Exercise directions:
The answer is a stretch of the material below, returned exactly: the line containing "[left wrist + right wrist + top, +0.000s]", the line containing "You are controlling", and all lines between.

Supplied information:

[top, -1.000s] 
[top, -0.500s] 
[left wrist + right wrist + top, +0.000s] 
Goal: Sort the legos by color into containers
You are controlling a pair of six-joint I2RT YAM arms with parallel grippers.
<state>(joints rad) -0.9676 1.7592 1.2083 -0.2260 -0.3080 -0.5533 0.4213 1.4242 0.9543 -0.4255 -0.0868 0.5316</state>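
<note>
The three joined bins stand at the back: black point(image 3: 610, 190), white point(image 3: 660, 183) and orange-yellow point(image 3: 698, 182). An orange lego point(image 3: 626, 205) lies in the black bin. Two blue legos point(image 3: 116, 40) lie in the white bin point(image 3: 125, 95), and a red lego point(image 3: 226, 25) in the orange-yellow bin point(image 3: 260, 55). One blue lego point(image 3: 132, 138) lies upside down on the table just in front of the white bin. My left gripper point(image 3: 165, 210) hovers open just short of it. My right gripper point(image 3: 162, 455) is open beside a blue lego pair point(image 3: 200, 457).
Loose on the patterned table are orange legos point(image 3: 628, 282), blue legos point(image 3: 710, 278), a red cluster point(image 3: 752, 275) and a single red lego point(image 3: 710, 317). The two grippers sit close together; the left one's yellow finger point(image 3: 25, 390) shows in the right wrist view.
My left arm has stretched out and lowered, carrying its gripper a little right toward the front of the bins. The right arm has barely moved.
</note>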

Result of this exercise:
[left wrist + right wrist + top, +0.000s] 
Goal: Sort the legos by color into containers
You are controlling a pair of six-joint I2RT YAM arms with parallel grippers.

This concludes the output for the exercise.